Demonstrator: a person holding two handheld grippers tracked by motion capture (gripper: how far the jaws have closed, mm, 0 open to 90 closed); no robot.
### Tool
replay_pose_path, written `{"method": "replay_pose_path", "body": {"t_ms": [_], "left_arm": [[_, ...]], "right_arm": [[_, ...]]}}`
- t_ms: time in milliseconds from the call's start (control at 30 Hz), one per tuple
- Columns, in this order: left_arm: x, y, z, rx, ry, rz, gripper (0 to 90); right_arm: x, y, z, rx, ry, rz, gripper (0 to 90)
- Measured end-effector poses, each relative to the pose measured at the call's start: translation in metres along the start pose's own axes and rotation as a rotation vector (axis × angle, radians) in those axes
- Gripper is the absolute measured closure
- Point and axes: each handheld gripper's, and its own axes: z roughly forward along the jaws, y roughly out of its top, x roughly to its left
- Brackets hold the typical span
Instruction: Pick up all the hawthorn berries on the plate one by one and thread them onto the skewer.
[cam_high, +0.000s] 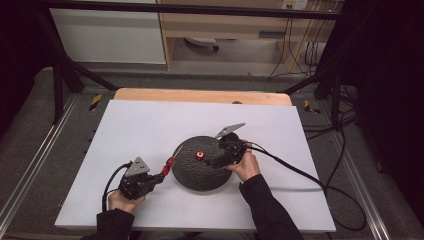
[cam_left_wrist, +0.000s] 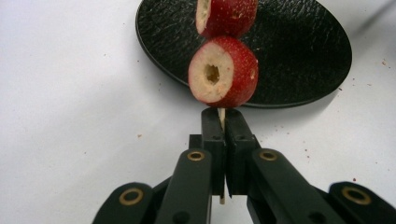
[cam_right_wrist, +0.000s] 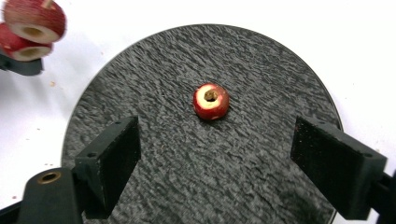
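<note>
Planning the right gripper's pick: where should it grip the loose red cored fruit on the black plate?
Grip the red cored fruit across its rounded red sides, coming from above with the open right gripper. Its cored hole faces up, it stands alone mid black round plate, so both flanks look free.

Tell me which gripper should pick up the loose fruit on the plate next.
Right. The right gripper hovers open over the black plate, jaws straddling the fruit piece. The left gripper is shut on the skewer, already carrying two pieces, off the plate.
</note>
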Motion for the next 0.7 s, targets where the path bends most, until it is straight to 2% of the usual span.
{"method": "replay_pose_path", "body": {"t_ms": [333, 600, 700], "left_arm": [[0.003, -0.003, 0.002, 0.014, -0.004, 0.002, 87.8], [0.004, -0.003, 0.001, 0.011, -0.002, 0.0, 87.8], [0.004, -0.003, 0.001, 0.012, -0.002, -0.001, 87.8]], "right_arm": [[0.002, 0.023, 0.024, 0.135, -0.015, -0.081, 27.8], [-0.003, 0.037, 0.041, 0.2, 0.015, -0.064, 40.3], [-0.006, 0.041, 0.045, 0.233, 0.018, -0.075, 43.8]]}}
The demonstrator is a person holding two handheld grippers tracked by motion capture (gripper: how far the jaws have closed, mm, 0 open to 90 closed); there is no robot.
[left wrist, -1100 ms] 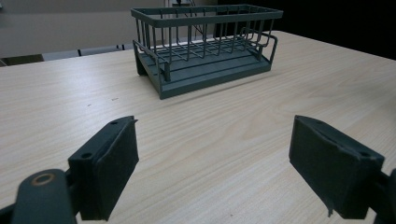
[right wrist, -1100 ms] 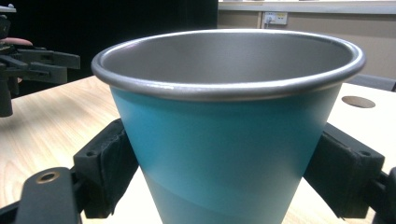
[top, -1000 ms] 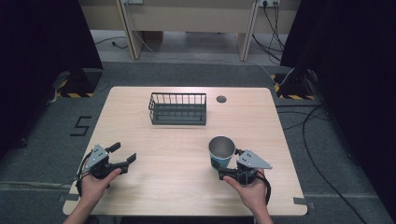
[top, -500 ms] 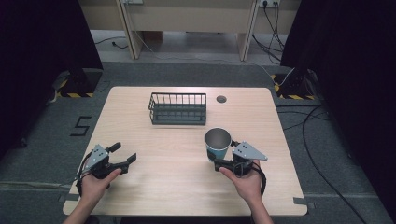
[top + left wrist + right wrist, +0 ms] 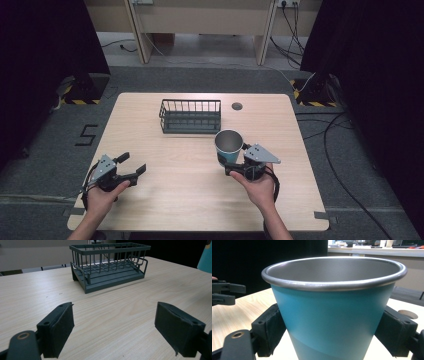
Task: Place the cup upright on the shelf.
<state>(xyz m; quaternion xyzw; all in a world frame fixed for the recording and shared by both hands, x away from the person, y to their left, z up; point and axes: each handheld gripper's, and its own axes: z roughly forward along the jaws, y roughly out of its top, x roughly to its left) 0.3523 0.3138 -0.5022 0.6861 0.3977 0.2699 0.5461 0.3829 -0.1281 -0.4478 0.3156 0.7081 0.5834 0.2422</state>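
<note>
A teal cup point(image 5: 229, 145) with a metal inside and rim stands upright between the jaws of my right gripper point(image 5: 226, 164), right of the table's middle. In the right gripper view both pads point(image 5: 270, 327) press against the cup's point(image 5: 334, 315) sides, and its base is hidden. My left gripper point(image 5: 132, 164) rests at the front left of the table, jaws wide apart with bare wood between them point(image 5: 120, 325). A dark wire basket point(image 5: 190, 116) stands empty at the back centre, a short way beyond the cup.
The wooden table point(image 5: 165, 200) has a round cable hole point(image 5: 237, 106) right of the basket. The basket point(image 5: 110, 265) lies straight ahead of the left gripper. Cables run over the floor at the right point(image 5: 345, 150).
My right gripper has carried the cup away from the front edge and slightly left, toward the basket. The left gripper has stayed still.
</note>
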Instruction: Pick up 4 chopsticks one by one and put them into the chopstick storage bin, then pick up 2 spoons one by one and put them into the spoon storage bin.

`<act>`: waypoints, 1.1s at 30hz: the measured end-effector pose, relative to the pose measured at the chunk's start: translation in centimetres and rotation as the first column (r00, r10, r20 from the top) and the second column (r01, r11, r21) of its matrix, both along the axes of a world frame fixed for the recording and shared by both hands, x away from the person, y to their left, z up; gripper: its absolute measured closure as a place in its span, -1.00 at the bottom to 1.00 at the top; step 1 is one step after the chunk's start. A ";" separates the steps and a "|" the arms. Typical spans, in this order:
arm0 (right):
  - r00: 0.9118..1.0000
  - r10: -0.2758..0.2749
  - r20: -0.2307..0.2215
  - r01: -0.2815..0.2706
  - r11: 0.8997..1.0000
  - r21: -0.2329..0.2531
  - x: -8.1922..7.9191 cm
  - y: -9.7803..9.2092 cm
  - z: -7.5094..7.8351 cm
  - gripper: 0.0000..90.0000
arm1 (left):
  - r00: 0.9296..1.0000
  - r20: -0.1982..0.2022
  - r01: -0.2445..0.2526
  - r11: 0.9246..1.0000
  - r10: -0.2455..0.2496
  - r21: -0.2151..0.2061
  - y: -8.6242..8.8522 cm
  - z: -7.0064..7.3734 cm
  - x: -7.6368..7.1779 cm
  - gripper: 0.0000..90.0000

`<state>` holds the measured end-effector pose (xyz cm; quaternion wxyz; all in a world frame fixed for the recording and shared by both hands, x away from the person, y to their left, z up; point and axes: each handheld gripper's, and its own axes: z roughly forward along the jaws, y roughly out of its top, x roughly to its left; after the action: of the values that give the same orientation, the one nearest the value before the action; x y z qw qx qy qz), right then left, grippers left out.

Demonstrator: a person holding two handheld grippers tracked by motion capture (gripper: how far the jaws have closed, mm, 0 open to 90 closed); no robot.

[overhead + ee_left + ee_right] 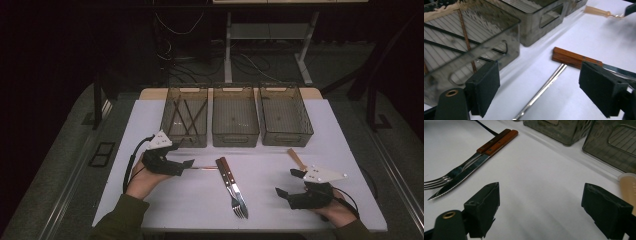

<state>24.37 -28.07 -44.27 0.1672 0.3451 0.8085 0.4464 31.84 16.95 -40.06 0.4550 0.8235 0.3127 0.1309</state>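
A fork (pixel 235 192) and a knife (pixel 239 190) with brown wooden handles lie side by side at the middle of the white table (pixel 270 200). A thin metal chopstick (pixel 204 168) lies just left of their handles. My left gripper (pixel 182 156) is open at the chopstick's left end; in the left gripper view the chopstick (pixel 544 88) runs on the table between the open jaws of my left gripper (pixel 541 85). A beige-handled utensil (pixel 296 158) lies by my right gripper (pixel 289 182), which is open and holds nothing. In the right gripper view my right gripper (pixel 540 210) stands over bare table, with the beige handle (pixel 627 186) beside its right jaw.
Three see-through grey bins stand in a row at the back of the table. The left bin (pixel 185 116) holds several chopsticks. The middle bin (pixel 235 116) and the right bin (pixel 284 115) look bare inside. Beyond the table stand desk legs and cables on the floor.
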 end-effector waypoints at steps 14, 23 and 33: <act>0.998 -0.055 -0.019 0.056 0.998 0.005 0.4 -0.5 0.2 -0.66 | 0.997 -0.011 0.073 0.996 -0.074 -0.053 -0.1 -2.8 -3.7 -0.94; 0.995 -0.100 -0.021 0.101 0.995 0.027 1.3 -0.7 1.4 -0.66 | 0.996 -0.026 0.089 0.996 -0.089 -0.028 -0.3 -3.7 -4.0 -1.00; 0.992 -0.106 -0.067 0.103 0.994 -0.037 2.8 -1.2 2.1 -0.66 | 0.995 -0.051 0.084 0.996 -0.085 -0.023 -0.4 -4.0 -3.8 -1.00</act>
<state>27.21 -29.30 -42.16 0.1682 0.3992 0.8020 0.4114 28.00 16.56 -44.03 0.4603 0.8344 0.2905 0.0867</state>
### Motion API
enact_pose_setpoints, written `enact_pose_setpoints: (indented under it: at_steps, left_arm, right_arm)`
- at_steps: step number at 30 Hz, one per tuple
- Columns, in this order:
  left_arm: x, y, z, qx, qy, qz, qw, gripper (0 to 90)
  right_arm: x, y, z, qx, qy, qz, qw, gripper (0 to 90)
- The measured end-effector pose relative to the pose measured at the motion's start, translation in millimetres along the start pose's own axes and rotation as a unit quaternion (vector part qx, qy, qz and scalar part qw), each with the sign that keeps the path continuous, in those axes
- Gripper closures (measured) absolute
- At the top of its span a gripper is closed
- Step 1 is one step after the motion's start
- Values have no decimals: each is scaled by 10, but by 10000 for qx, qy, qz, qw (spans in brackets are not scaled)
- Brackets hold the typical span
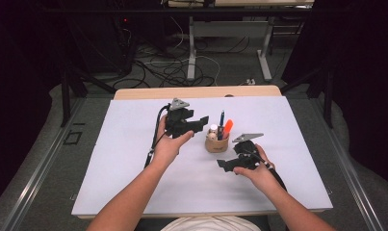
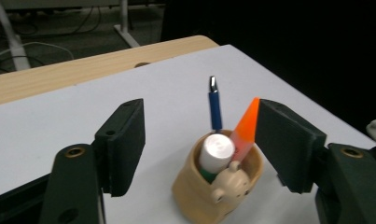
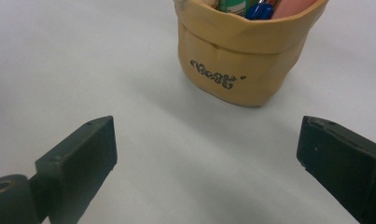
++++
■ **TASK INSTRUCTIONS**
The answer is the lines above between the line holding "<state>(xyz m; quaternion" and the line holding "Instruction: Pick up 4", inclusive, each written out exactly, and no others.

■ **TASK RESPONSE**
<state>(xyz m; quaternion xyzw; all in a world frame fixed for the recording and shared by both hands, x away from the person, y to their left, z up; point and axes: each handheld gripper's, and its own axes: z roughly forward along the jaws, y roughly out of its top, x roughly to its left) 0.3523 0.3138 -0.5022 0.6861 0.3977 0.2699 0.5461 0.3829 -0.1281 -0.4478 0.3156 0.7081 0.5834 0.2422</state>
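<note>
A teal cup point(image 5: 229, 145) with a metal inside and rim stands upright between the jaws of my right gripper point(image 5: 226, 164), right of the table's middle. In the right gripper view both pads point(image 5: 270, 327) press against the cup's point(image 5: 334, 315) sides, and its base is hidden. My left gripper point(image 5: 132, 164) rests at the front left of the table, jaws wide apart with bare wood between them point(image 5: 120, 325). A dark wire basket point(image 5: 190, 116) stands empty at the back centre, a short way beyond the cup.
The wooden table point(image 5: 165, 200) has a round cable hole point(image 5: 237, 106) right of the basket. The basket point(image 5: 110, 265) lies straight ahead of the left gripper. Cables run over the floor at the right point(image 5: 345, 150).
My right gripper has carried the cup away from the front edge and slightly left, toward the basket. The left gripper has stayed still.
</note>
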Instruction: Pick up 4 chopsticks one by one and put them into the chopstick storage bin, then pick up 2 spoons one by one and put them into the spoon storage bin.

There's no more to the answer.